Innis Ashley put forth no argument; in justice, he could not. Innis was, according to his detractors, the numbers of whom were considerable, a gentleman totally devoid of sentiment or shame, a gentleman who was committed to a continued routine of dissipation, and who possessed not one estimable or redeemable quality. He had, at thirty-two, earned no little notoriety as a philanderer; he had, it was said, already possessed one-third of the female population of the town. This may have been slight exaggeration—and again, it may not—but those who knew Innis accorded him the epithet of
très amoureux
but
très inconstant.

Lady Bliss continued to bemoan her perennial financial crises, waving her handkerchief for emphasis. “And to run a polite gaming house was
your
idea, Innis! You said that if we issued discreet cards of invitation, and set out faro tables and handsome suppers and good wine, and let it be known that the play was fair, we would speedily become rich. But we haven’t! And I’m sure I don’t wonder at it, since champagne costs seventy shillings the dozen, to say nothing of spring chickens and salmon and green peas. I shall end up in debtors’ prison, I know it, and
then
you’ll regret your treatment of me.”

“Pax!” Innis interrupted, and crossed his legs at the knee. “Considering that you have enslaved half the government, I doubt not that you’d be rescued from Newgate gaol by some admirer who wouldn’t wish to suffer the embarrassment attendant upon your presence there. But you worry needlessly, Adorée. It won’t come to that.
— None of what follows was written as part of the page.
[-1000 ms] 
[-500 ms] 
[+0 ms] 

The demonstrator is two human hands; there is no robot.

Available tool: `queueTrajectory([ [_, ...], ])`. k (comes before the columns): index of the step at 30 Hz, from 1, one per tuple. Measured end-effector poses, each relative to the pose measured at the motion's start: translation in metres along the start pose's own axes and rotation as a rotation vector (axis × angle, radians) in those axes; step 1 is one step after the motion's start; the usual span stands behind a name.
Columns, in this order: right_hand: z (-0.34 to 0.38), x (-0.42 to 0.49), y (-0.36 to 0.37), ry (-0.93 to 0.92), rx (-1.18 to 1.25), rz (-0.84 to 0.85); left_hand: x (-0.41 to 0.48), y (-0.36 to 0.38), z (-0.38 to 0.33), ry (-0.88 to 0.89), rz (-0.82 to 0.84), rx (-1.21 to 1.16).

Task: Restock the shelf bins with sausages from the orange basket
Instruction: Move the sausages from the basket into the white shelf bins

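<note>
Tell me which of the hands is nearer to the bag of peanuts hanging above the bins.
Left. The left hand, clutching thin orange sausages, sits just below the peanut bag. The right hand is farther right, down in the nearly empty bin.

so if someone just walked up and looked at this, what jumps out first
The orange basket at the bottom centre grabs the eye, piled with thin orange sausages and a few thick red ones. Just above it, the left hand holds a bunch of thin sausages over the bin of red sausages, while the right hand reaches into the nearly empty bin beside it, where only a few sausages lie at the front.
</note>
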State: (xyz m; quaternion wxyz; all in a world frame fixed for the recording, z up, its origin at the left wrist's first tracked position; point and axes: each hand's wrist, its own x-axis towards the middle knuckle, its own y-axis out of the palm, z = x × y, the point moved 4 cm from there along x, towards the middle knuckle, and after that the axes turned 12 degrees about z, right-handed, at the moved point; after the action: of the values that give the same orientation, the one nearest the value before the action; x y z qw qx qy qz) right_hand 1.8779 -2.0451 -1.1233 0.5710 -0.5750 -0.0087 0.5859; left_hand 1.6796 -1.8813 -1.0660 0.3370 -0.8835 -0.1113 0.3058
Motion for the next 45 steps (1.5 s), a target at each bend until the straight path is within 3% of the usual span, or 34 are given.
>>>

I fancy I’ve found the perfect way out of our difficulties.”

Lady Bliss did not respond enthusiastically to the ray of hope thus proffered; Lady Bliss had what might be charitably called a one-track mind. “I will admit,” she said stiffly, “that I have had my share—perhaps even
more
than my share—of amorous intrigues.”

“What you’ve had,” remarked Innis, who wasn’t one to coddle any lady, “is a series of highly publicized and scandalous flirtations. And not one of them did you turn to advantage! Never did I think to see an Ashley whistle a fortune down the wind! Yet here we are, suffering from a run of the most damnably persistent ill luck, with one disastrous occurrence following hard on another, and you allow one of the richest men in England to escape your net.”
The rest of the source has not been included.